Observed Change in Body Weight Following 13 Weeks of Once-Daily Dosing with the Oral Tablet Formulation of VK2735
| Dose Level1,2 | Placebo (n=40) |
VK2735 15 mg (n=40) |
VK2735 30 mg (n=40) |
VK2735 60 mg (n=38) |
VK2735 90 mg (n=39) |
VK2735 120 mg (n=39) |
| Mean baseline body weight (kg)3 | 105.2 kg | 99.0 kg | 102.9 kg | 102.8 kg | 103.4 kg | 101.9 kg |
| Mean change from baseline body weight4,5 | -1.3 kg | -2.2 kg | -7.1 kg | -8.8 kg | -11.5 kg | -12.1 kg |
| Mean percent change from baseline4,5 | -1.3 % | -2.3 % | -7.0 % | -8.7 % | -11.1 % | -12.2 % |
| p-value vs. baseline5 | - | 0.0057 | <0.0001 | <0.0001 | <0.0001 | <0.0001 |
| Placebo-adjusted mean percent change from baseline4,5 | - | -1.0 % | -5.7 % | -7.4 % | -9.8 % | -10.9 % |
| p-value vs. placebo5 | - | - | <0.0001 | <0.0001 | <0.0001 | <0.0001 |
| Percent reporting ≥ 10% weight loss | 5 % | 8 % | 35 % | 40 % | 59 % | 80 % |
| p-value vs. placebo6 | - | - | <0.01 | 0.0017 | < 0.0001 | <0.0001 |
| Notes: 1) Efficacy population, includes all randomized patients who received at least one dose of study drug and had a valid baseline and post-baseline body weight assessment. 2) Participants treated with VK2735 were titrated to final doses as indicated: 15 mg cohort = 15 mg x 13 weeks; 30 mg cohort = 30 mg x 13 weeks; 60 mg cohort = 30 mg x 2 weeks, 60 mg x 11 weeks; 90 mg cohort = 30 mg x 2 weeks, 60 mg x 2 weeks, 90 mg x 9 weeks; 120 mg cohort = 30 mg x 2 weeks, 60 mg x 2 weeks, 90 mg x 2 weeks, 120 mg x 7 weeks. 3) All enrolled participants were required to have baseline BMI ≥30 kg/m2 or BMI≥27 kg/m2 with at least one weight-related comorbid condition. 4) Least squares mean. 5) Two-sided t-test using mixed model for repeated measures. 6) Logistic regression model with treatment as factor and baseline weight as covariate. |
Safety and Tolerability
The oral tablet formulation of VK2735 demonstrated encouraging safety and tolerability following 13 weeks of once-daily dosing. Discontinuation rates due to adverse events in the VENTURE-Oral Dosing study were low and well-balanced among subjects treated with VK2735 compared with placebo. During the study 13% of participants receiving placebo discontinued treatment due to an adverse event, compared with 20% of participants receiving VK2735 treatment. The most common reasons for treatment discontinuation were gastrointestinal (GI)-related adverse events. Overall treatment discontinuation rates were 18% among placebo subjects compared with 28% among VK2735 subjects.
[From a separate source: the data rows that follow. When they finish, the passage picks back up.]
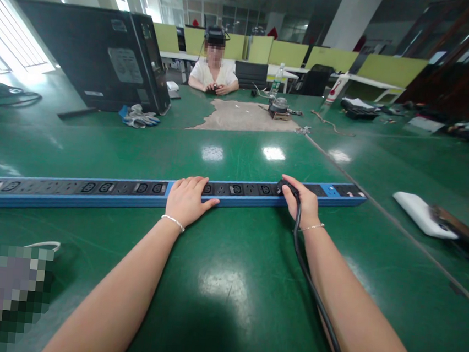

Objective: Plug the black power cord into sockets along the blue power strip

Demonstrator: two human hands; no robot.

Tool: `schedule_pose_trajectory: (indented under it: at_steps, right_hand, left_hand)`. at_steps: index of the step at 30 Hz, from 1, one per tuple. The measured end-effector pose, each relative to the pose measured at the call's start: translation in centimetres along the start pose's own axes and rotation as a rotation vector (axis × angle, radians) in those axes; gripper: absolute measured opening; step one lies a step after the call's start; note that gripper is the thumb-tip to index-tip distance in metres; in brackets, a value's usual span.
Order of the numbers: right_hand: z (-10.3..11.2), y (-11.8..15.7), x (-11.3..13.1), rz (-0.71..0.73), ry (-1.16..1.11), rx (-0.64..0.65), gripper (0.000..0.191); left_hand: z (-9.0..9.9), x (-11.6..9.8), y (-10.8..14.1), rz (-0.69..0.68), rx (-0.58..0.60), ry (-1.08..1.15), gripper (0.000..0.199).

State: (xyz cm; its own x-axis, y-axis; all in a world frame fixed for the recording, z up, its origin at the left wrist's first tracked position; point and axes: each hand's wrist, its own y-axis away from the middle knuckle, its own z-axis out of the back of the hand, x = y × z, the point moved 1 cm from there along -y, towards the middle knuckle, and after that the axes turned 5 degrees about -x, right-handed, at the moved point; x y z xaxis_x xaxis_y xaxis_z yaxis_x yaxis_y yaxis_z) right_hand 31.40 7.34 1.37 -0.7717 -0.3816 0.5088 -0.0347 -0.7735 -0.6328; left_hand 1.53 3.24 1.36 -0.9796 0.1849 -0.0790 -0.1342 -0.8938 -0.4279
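Cable (pixel 311 283), black and thick, comes up from the bottom edge and ends in a black plug (pixel 282 188). At the lower left, near the front, is a thing hidden by blurry squares (pixel 5 292), so I cannot tell what it is. The two hands are apart from each other. The right hand (pixel 304 202) is closed on the plug, which sits at a socket near the right end of a long blue power strip (pixel 240 202); I cannot tell if it is all the way in. The left hand (pixel 186 199) lies over the top of the strip, thumb out to the right, and I cannot tell if it squeezes. Each wrist has a thin bracelet (pixel 173 222) on it. The strip lies across the green worktop (pixel 232 242). Past its right end is a white thing (pixel 421 213). Farther back, a blue and grey glove (pixel 139 117) lies just beside a big black box (pixel 116 65). A dark round thing (pixel 278 105) is on a bare brown patch (pixel 240 118), near a clear bottle (pixel 277 80). Across from us sits a person (pixel 213 77) in a white top, and behind are yellow-green dividers (pixel 287 54)
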Motion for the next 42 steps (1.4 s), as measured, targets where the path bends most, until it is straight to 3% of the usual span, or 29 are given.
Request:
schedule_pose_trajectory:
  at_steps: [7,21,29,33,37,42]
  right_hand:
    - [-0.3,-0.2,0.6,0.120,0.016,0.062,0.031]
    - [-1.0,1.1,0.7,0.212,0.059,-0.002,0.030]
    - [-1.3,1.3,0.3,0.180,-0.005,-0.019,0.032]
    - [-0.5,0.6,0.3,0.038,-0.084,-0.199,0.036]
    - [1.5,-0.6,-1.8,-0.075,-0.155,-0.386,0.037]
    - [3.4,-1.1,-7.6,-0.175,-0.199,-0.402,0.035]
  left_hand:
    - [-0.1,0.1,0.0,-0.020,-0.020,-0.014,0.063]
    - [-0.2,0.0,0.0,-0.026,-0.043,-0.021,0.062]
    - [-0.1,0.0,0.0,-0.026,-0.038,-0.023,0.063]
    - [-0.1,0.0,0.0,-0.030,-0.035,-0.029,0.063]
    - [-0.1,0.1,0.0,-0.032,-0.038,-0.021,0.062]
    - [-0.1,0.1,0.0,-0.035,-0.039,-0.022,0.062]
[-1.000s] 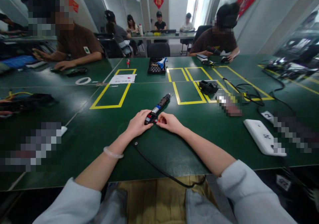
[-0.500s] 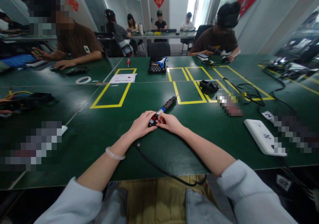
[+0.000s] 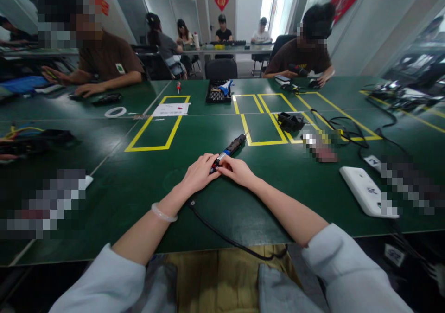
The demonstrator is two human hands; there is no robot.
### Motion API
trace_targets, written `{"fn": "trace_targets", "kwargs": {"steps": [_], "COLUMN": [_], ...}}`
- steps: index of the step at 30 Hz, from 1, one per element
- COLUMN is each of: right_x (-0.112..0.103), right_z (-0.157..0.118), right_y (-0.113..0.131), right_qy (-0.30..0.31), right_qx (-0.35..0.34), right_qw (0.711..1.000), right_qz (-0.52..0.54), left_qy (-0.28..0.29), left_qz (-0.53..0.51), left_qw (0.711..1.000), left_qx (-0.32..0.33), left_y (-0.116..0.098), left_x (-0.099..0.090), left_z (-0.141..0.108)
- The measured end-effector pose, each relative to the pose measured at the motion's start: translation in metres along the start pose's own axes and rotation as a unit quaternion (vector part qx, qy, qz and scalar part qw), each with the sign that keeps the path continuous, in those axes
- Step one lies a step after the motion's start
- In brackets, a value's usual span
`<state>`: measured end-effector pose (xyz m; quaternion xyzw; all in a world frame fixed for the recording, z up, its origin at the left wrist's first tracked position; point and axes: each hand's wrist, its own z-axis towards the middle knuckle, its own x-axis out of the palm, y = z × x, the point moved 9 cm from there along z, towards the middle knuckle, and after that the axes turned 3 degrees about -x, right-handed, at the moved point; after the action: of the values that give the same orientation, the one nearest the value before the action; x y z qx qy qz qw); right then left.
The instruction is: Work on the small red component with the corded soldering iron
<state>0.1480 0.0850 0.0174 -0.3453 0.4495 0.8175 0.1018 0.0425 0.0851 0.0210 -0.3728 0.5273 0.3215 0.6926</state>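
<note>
An opened, dark, elongated power tool [image 3: 233, 147] lies tilted on the green table, its thin tip pointing away to the right. A blue band and a silver part show along its middle. My left hand [image 3: 200, 173] is closed around its near end, thumb on the near side. My right hand [image 3: 237, 170] has its fingers pinched at the small red and black inner parts close to my left thumb. What exactly the right fingertips hold is hidden. A black cable [image 3: 222, 234] runs from below my left hand to the table's front edge.
A black tray [image 3: 219, 98] with a blue item stands at the back. A black plastic part [image 3: 291, 122] lies to the right, before a white power bank-like box [image 3: 366, 190]. White paper [image 3: 171, 109] and a tape roll [image 3: 116, 112] lie left. Two co-workers sit opposite.
My left hand has shifted slightly right and its fingers cover more of the tool's inner parts. The right hand stays nearly in place, its fingertips a little further up. The tool has barely moved.
</note>
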Motion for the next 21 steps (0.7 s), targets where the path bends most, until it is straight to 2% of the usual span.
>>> {"fn": "trace_targets", "kwargs": {"steps": [5,9,12,15,21], "right_x": [-0.001,-0.001,-0.002,-0.003,-0.001], "right_z": [-0.001,0.0,0.0,0.0,-0.001], "right_y": [0.0,-0.004,-0.005,-0.005,-0.008], "right_qy": [0.003,0.005,0.006,0.01,0.021], "right_qx": [-0.011,-0.001,0.0,0.002,0.011], "right_qw": [1.0,1.0,1.0,1.0,1.0], "right_qz": [0.0,-0.007,-0.011,-0.009,-0.009], "left_qy": [-0.005,-0.004,-0.002,-0.002,-0.017], "left_qz": [0.014,0.028,0.031,0.03,0.063], "left_qw": [1.0,0.999,0.998,0.992,0.964], "left_qx": [0.005,-0.016,-0.063,-0.122,-0.256], "left_y": [0.006,0.03,0.064,0.109,0.199], "left_x": [-0.005,-0.008,-0.011,-0.016,-0.036], "left_z": [0.0,0.0,0.001,-0.002,-0.024]}}
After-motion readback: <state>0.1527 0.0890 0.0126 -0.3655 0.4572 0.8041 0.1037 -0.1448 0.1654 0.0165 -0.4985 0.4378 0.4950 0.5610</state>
Among subjects receiving VK2735, the majority (98%) of reported drug-related treatment-emergent adverse events (TEAEs) were categorized as mild or moderate in severity. The majority (99%) of TEAEs that were GI in nature were also reported as mild or moderate. Nausea was reported among 58% of participants receiving VK2735 compared with 48% for placebo. Among subjects receiving VK2735, the majority (99%) of reported nausea was characterized as mild or moderate. Vomiting was reported in 26% of VK2735-treated subjects compared with 10% among subjects receiving placebo. GI-related adverse events were generally observed early in treatment, with decreasing frequency upon repeat dosing. Across the combined study arms, the weekly rates of nausea or vomiting did not exceed 5% at any point after the third week of treatment.